Zaten Avrupa’da diğer ülkelerin işçi
cinayetlerinde Türkiye’ye yetişebilmesi “olanaksız” görünüyor. 27 Avrupa
ülkesinde iş kazaları nedeniyle yılda 3 bin kadar işçi cinayeti görülüyor.
Diğer bir deyişle ancak 27 Avrupa ülkesi bir araya geldiğinde Türkiye’yi
geçebiliyorlar.
BU TABLO NEDEN DEĞİŞMİYOR?
Bu sorunun yanıtının TBMM
tutanaklarında çok açık ve anlaşılır bir dille ifade edildiğini görüyoruz. Tutanak
Dergisi’nin 22 Mayıs 2012 tarihli nüshasında yayınlanan “İş Sağlığı ve Güvenliği
Kanun Tasarısı” üzerine “Sağlık, Aile, Çalışma ve Sosyal İşler Alt Komisyonu”
görüşmelerinde şu ifadeler yer alıyor:
“SAĞLIK BAKANLIĞI ÇALIŞAN SAĞLIĞI
DAİRE BAŞKANI DR. ÖMER HINÇ YILMAZ: İş yerlerinde koruyucu hizmetlerin öncelenmediğini görüyoruz yani reçete yazan ve
poliklinik hizmetlerine öncelik veren bir iş yeri hekimliği hizmeti modeli var
ülkemizde.
BAŞKAN: Şunu mu demek istiyorsunuz:
Ben de gidiyorum, ben Tuzla’da oturuyorum ve o tersanelerin çoğunu dolaşıyorum.
Orada bir iş yeri hekimi var, orada çalışanlar geliyor, reçete yazdırıyor,
çocukları reçete yazdırıyor, akrabaları reçete yazdırıyor. Bunu mu demek
istiyorsunuz?

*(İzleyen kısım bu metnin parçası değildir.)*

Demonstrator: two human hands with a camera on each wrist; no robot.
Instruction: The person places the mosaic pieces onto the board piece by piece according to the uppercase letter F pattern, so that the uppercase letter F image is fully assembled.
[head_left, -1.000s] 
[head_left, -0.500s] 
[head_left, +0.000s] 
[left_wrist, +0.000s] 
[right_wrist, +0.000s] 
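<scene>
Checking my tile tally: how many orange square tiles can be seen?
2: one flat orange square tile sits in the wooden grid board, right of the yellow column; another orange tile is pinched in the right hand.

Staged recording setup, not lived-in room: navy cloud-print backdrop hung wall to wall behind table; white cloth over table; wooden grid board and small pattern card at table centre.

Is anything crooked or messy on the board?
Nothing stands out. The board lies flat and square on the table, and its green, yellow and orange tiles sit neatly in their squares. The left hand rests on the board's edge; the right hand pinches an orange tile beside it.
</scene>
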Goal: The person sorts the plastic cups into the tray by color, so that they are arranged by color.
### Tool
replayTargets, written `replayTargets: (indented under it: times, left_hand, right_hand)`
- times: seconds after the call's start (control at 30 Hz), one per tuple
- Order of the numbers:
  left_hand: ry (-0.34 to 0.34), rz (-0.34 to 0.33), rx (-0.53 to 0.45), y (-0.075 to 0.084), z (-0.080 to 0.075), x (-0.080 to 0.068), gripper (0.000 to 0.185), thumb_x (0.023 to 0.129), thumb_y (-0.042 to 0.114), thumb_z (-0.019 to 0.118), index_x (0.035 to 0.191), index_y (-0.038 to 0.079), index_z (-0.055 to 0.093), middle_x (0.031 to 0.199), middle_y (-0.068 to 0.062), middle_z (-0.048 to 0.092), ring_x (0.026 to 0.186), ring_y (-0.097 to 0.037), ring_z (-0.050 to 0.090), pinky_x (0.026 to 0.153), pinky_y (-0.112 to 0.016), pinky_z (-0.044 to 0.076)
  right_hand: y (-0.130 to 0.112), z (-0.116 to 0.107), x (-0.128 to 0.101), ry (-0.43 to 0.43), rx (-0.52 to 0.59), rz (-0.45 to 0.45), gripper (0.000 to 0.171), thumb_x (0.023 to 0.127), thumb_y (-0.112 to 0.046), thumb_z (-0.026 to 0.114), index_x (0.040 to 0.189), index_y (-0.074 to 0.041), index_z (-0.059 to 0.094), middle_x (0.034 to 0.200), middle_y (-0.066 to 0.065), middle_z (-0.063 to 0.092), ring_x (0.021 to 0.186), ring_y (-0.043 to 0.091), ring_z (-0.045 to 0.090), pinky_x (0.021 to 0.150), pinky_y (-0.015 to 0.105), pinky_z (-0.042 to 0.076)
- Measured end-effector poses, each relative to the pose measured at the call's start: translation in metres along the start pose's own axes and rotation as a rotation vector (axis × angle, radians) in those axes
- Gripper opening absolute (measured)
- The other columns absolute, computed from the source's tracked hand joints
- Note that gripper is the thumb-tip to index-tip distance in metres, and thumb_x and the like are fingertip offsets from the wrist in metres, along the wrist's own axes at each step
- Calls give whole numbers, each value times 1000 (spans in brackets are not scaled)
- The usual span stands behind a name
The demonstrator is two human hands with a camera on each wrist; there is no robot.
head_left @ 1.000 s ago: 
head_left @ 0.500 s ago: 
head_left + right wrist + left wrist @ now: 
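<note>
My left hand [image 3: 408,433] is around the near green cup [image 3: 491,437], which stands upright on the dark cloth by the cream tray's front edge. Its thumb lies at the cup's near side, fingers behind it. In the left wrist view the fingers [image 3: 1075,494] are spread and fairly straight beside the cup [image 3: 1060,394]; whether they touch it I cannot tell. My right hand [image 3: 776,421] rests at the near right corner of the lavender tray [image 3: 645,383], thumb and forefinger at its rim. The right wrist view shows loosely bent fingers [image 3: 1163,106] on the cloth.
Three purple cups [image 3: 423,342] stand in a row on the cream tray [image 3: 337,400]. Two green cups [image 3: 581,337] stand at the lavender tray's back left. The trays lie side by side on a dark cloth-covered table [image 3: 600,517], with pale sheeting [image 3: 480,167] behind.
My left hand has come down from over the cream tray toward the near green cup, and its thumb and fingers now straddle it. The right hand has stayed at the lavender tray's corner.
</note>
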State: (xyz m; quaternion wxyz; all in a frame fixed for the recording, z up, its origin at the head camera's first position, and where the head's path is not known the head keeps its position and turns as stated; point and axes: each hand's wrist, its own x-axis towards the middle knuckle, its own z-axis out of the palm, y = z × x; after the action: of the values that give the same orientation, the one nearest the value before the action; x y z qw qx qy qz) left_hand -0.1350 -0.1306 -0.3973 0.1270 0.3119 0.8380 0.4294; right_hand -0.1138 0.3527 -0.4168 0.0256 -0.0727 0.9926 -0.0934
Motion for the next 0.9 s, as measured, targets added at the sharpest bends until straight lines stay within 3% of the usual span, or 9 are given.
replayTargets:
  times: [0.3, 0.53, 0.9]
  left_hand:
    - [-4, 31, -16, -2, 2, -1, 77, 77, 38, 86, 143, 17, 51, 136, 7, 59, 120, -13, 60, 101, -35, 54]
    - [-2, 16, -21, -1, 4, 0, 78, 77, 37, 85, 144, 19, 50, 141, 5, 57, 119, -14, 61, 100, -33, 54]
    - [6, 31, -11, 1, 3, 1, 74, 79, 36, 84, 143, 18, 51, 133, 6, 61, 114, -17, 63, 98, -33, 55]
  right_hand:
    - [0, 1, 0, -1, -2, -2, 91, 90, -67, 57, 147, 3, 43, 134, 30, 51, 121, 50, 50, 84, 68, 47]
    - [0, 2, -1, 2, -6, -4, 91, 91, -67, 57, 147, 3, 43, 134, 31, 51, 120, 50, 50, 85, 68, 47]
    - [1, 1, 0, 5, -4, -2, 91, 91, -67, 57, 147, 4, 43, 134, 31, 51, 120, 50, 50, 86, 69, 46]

Pratik hayatta olan, bunu mu demek istiyorsunuz?
YILMAZ: Evet. İş yerindeki potansiyel
risklerle mücadele etmesi gereken bir iş yeri hekimi maalesef sistem bu yöne
itmiş yani gürültüyle, tozla, kimyasalla mücadele etmesi gereken yerde
poliklinik hizmeti vererek, reçete yazan bir iş yeri hekimliği modelimiz var”.
“KORUYUCU HİZMETLERİN ÖNCELENMEDİĞİNİ GÖRÜYORUZ” NE DEMEK?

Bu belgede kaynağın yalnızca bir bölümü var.